Vector Calculus-Painting a fence

[Daniel_Feldman]

John needs to paint a fence that encloses his field. The fence is circular, and its base (in yards) is decribed by the parametric equations x=18cos(theta) and y=18sin(theta). The fence's height (in feet) is given by h(x,y)=12+(2x-y)/6. Assuming that one gallon of paint covers 300 square feet of fence, how many gallons of paint will john need to complete the project?


I'm not sure how to go about this one. I think it involves a line integral of some sort, but am not sure.

 

[Daniel_Feldman]

You need the extra r too right, since it's in polar coordinates?

 

[galactus]

The surface area of a cylinder is given by \(\displaystyle 2{\pi}rh\)

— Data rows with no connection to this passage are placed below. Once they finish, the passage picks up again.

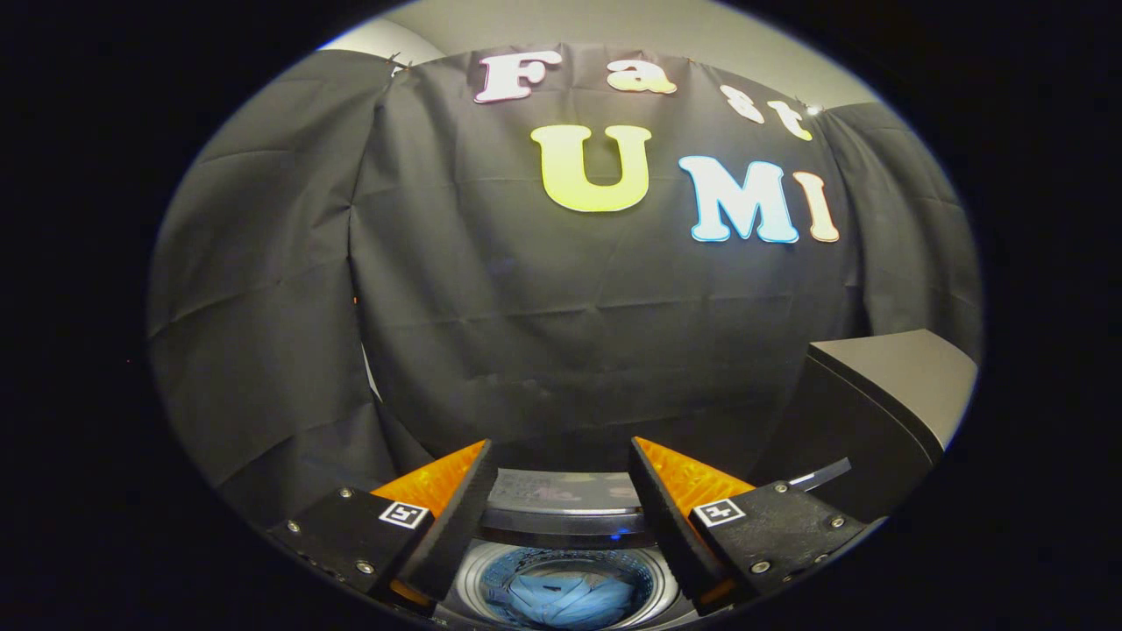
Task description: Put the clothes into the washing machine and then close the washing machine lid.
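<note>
My gripper (pixel 561 460) is open, its two orange and black fingers (pixel 456 517) spread wide with nothing between them. It hangs above the washing machine (pixel 561 513), whose round drum opening (pixel 473 574) shows low down between the fingers. Blue clothes (pixel 570 600) lie inside the drum. The machine's dark lid (pixel 877 394) stands raised to the right of the right finger, its pale inner face turned upward.
The black cloth wall (pixel 570 333) of the booth hangs close behind the machine. A dark control panel strip (pixel 561 491) runs along the machine's back edge just beyond the drum.
</note>
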The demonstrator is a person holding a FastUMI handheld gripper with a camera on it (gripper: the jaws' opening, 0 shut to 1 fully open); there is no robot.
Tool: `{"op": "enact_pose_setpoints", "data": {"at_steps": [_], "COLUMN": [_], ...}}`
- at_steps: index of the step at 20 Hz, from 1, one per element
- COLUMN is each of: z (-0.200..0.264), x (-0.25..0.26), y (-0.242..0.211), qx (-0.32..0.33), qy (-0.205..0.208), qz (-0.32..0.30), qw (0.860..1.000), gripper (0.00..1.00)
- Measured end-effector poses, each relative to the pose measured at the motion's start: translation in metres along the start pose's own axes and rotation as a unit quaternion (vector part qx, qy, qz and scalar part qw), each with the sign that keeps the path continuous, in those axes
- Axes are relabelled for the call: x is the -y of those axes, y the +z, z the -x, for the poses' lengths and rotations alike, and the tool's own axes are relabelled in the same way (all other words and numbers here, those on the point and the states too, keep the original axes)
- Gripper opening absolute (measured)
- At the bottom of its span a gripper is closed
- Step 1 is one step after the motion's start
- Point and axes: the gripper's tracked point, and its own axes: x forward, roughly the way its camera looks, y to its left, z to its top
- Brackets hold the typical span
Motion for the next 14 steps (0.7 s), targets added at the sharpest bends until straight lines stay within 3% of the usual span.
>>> {"op": "enact_pose_setpoints", "data": {"at_steps": [14], "z": [0.045], "x": [0.001], "y": [-0.063], "qx": [-0.029], "qy": [0.022], "qz": [-0.003], "qw": [0.999], "gripper": [0.94]}}
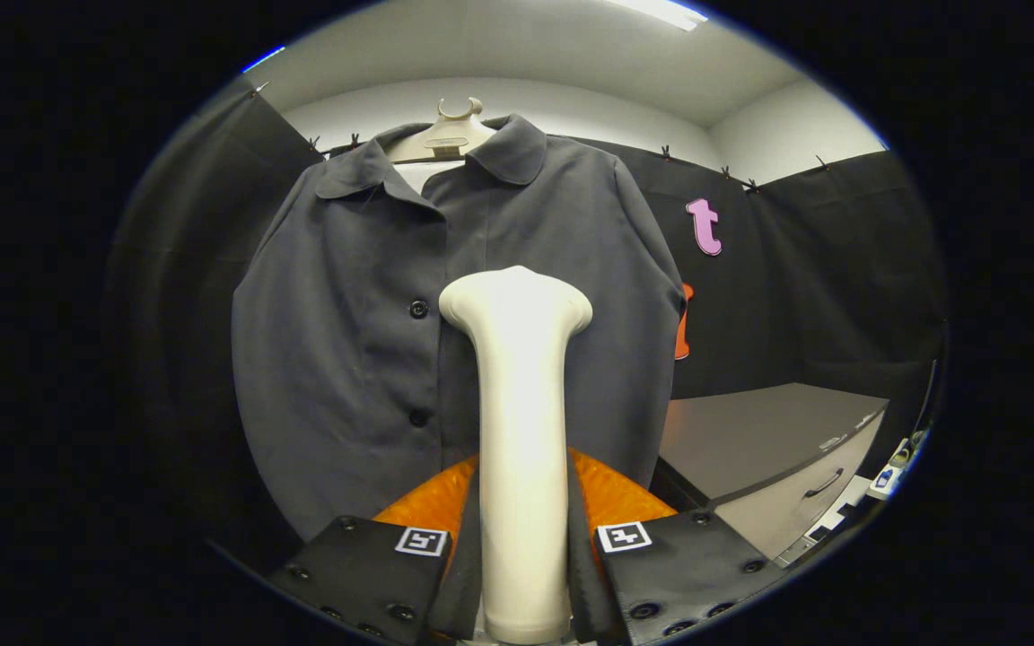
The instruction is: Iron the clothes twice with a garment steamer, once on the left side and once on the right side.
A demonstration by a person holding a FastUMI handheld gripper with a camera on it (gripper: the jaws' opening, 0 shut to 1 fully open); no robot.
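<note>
Currently listed: gripper, both fingers clenched on the handle of a white garment steamer, which stands upright between them, its flared head just ahead. Beyond the head: dark grey button-front jacket on a cream hanger, hung against the booth's black cloth wall; whether the head touches the fabric cannot be told. Head sits near the button placket, slightly toward the panel right of it. Further off, right of the fingers: grey drawer cabinet. Step judged in hand: steamer carried to the garment, pass starting or about to. Next move likely calls for one vertical stroke down one side, head kept flat to the cloth.
</note>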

\(\displaystyle \L\\2{\pi}(18)\left(\frac{2(18cos(t))-18sin(t)}{6}\right)=108{\pi}(2cos(t)-sin(t))\)


\(\displaystyle \L\\4\int_{0}^{\frac{\pi}{2}}\left[108{\pi}(2cos(t)-sin(t))\right]dt\)


=\(\displaystyle \L\\432{\pi}\)

\(\displaystyle \L\\\frac{432{\pi}}{300}=4.52 \;\ gallons\)

That seems plausible. Same as before.